Conclusion and Significance: Approximately 69.9% of CEM cases were confined to the ear itself, with the highest proportion being inner ear malformation alone. Multiple malformations were predominantly associated with CMMOE. Syndromes related to CEM were relatively rare. Among cases of microtia, 96.3% were classified as CMMOE. These cases were predominantly observed in males, right ear and exhibited characteristics such as grade III microtia, atresia of the outer ear canal, ossicles malformation, and multiple malformations. The multiple malformations frequently included hemifacial microsomia, accessory ear, preauricular fistula, as well as heart and kidney deformities. CMMOE often coexisted with ear infections, cholesteatoma, and complications in the nasal and pharyngeal regions.
Chinese Abstract
背景:目前尚无先天性耳畸形(CEM)的分类、名称、定义及临床流行病学研究的报道。
目的:调查大量 CEM 的临床分类和分布病例以及与中耳和外耳先天性畸形(CMMOE)相关的临床和流行病学特征。
材料与方法:共对 3231 例(4714 耳)患有 CEM 及相关畸形的患者进行了回顾性分析。
结果:在 2,658 例 CEM 病例(4,064 耳)中, 观察到男性占 64.9%, 女性占 35.1%。 双耳畸形占52.9%, 右耳畸形占29.1%, 左耳畸形占18.0% 。在 1,090 例(1,379 只耳朵)诊断为小耳症的病例中, 鉴定出 1,050 个病例的亚群(涉及 1,331 只耳朵)患有 CMMOE。 在 CMMOE 亚群中, 74.0%的病例为男性。 此外, 在这些病例中, 46.3%的人出现了畸形右侧, 而 26.8% 表现为双侧受累。 在涉及 CMMOE 的具有影像的病例中, 共有947个病例(涉及1,105只耳朵)观察到相关畸形如耳前瘘管及副耳瘘。573个病例(涉及650耳)表现出这些畸形, 除非它们与 CEM 同时存在。CEM的分类及分布如下:1. 2658 个CEM病例: (1) 69.9%局限于耳部, 其中:①外耳2.6%, 中耳17.0%, 内耳32.4%, ②外耳两部分同时畸形, 中耳和内耳17.2%, ③外耳、中耳和内耳三部分同时畸形, 0.6%;(2)多种畸形, 其中CEM 29.1%; (3) 与CEM相关的综合征1.0%。2. 1050例CMMOE: (1) 36.3%局限于中耳和外耳; (2) 多个
与 CMMOE 相关的畸形 61.4%, 包括半面部短小症 50.5%, 副耳9.8%, 耳前瘘管9.2%, 心脏畸形7.1%, 肾脏畸形2.0%; 和(3)与CMMOE相关的综合征2.3%, (4)耳部并发症16.9%, 主要包括中耳炎7.9%, 外耳道胆脂瘤6.3%, 耳后脓肿1.1%, 以及鼻咽部并发症18.6%。 基于 1105 个CMMOE 耳的影像, I–V 级小耳比例分别为5.2%、10.5%、74.1%、6.9%和3.3%。 在1331个CMMOE耳中, 外耳道闭锁、外耳道狭窄、正常外耳道和听小骨畸形的发生率分别为 86.5%、9.9%、3.6% 和 98.3%。

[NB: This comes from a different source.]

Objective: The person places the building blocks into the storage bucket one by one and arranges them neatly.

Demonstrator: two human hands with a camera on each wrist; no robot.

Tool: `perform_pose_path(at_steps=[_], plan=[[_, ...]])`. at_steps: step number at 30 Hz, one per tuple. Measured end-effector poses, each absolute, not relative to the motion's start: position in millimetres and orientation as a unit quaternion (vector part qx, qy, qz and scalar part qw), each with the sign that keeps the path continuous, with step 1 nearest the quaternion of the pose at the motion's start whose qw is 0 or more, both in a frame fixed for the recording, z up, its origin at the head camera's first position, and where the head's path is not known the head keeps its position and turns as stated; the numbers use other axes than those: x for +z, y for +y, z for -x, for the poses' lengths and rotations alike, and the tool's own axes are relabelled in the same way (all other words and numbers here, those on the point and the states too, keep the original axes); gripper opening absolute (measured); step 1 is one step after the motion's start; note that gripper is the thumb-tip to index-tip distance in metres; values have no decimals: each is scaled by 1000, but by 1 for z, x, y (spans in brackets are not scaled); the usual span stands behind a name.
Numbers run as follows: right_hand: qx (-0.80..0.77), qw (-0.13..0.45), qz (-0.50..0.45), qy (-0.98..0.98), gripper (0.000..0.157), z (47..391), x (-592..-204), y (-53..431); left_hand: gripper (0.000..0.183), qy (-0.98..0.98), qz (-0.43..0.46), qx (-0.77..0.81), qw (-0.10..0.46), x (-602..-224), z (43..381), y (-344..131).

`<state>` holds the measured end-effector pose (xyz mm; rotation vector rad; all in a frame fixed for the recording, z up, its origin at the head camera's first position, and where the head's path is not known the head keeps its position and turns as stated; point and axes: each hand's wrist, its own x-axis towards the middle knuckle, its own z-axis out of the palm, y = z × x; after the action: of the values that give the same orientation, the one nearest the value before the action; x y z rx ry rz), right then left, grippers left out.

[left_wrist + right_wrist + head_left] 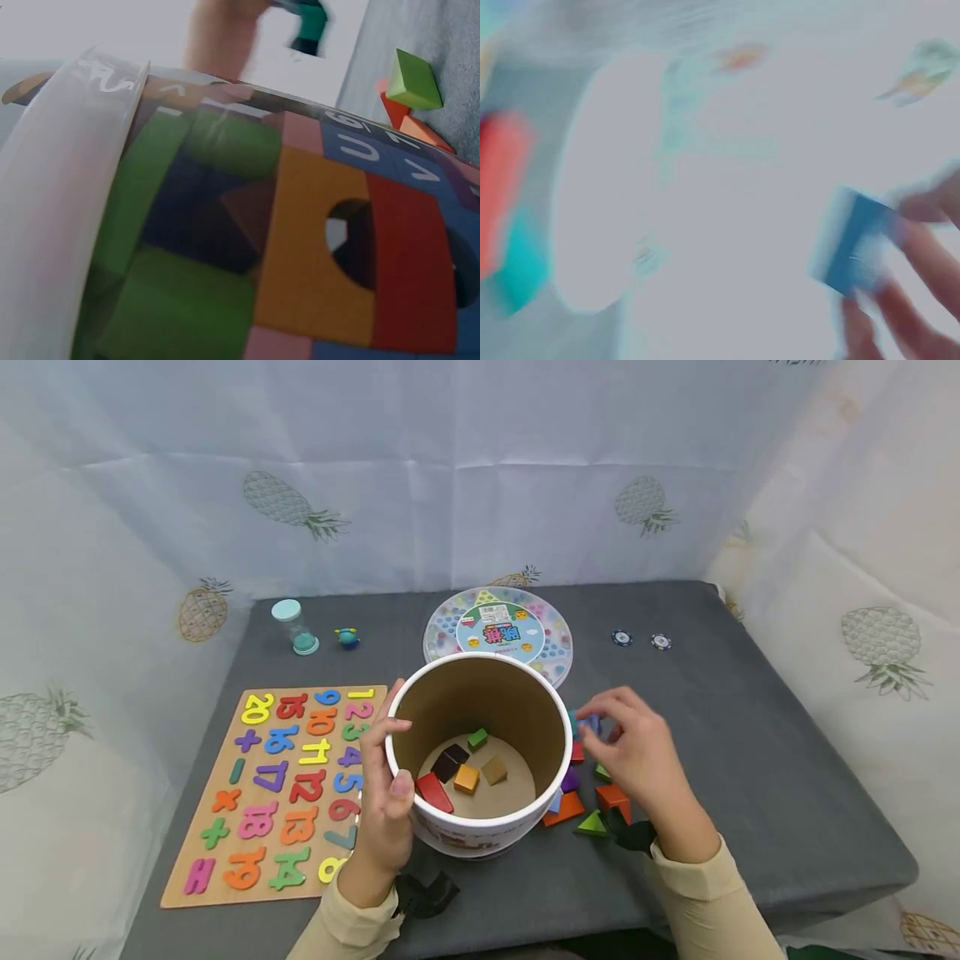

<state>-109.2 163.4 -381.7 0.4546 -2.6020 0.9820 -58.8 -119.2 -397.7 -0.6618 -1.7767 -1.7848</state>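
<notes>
A white-rimmed bucket stands tilted toward me in the middle of the head view. My left hand grips its left side, thumb and fingertips at the rim. Inside lie a red block, dark blocks, an orange cube, a plain wood block and a green block. To the right of the bucket, my right hand pinches a blue block between thumb and fingers. The left wrist view shows the bucket's printed side close up.
Loose blocks, among them a green triangle and an orange block, lie right of the bucket. A number board is at left. Behind are a round game box, a small sand timer, a toy turtle and two chips.
</notes>
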Motion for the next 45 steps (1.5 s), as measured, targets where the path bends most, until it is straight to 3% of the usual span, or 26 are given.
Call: perform_pose_path(at_steps=[3,5,9,14,17,22,27,32,37,41,45], plan=[[430,276,-191,-838,15,99,-346,148,54,-654,249,-665,261,-399,61,-117],[455,307,-252,-797,17,92,-328,134,54,-657,248,-665,256,-400,62,-117],[445,284,-346,-775,23,85,-317,114,53,-666,242,-664,240,-403,62,-115],[424,276,-267,-820,25,114,-342,139,52,-673,241,-660,231,-405,62,-113],[347,173,-205,-899,26,143,-369,167,53,-680,240,-651,237,-404,62,-112],[195,-49,-245,-949,43,175,-421,193,54,-684,235,-642,255,-402,59,-113],[175,-88,-228,-954,38,181,-443,195,54,-675,233,-650,261,-402,57,-115],[203,-41,-181,-962,31,182,-438,196,50,-657,232,-671,252,-401,56,-116],[346,107,-149,-920,58,157,-390,184,49,-646,238,-682,249,-400,57,-115],[449,183,-237,-842,79,123,-341,162,49,-642,237,-685,250,-400,57,-114],[436,195,-326,-816,78,100,-324,141,48,-640,237,-684,256,-401,57,-113]])
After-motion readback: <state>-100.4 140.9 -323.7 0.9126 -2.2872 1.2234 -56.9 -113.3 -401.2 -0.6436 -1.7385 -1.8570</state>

结论和意义:大约 69.9% 的 CEM 病例局限于耳部本身, 其中单纯内耳畸形所占比例最高。 多发畸形主要是与 CEM 相关。 与 CEM 相关的综合征相对罕见。 在小耳症病例中, 96.3%被归类为CMMOE。 这些病例主要见于男性, 右耳, 并表现出III级小耳畸形、外耳道闭锁、小骨畸形和多发畸形等特征。 多发畸形常常包括半侧面部短小、耳朵附件、耳前瘘管以及心脏和肾脏畸形。这些畸形通常可观察到。CMMOE 常常与耳部感染、胆脂瘤以及鼻腔和咽部区域并发症并存。
Disclosure statement
No potential conflict of interest was reported by the authors.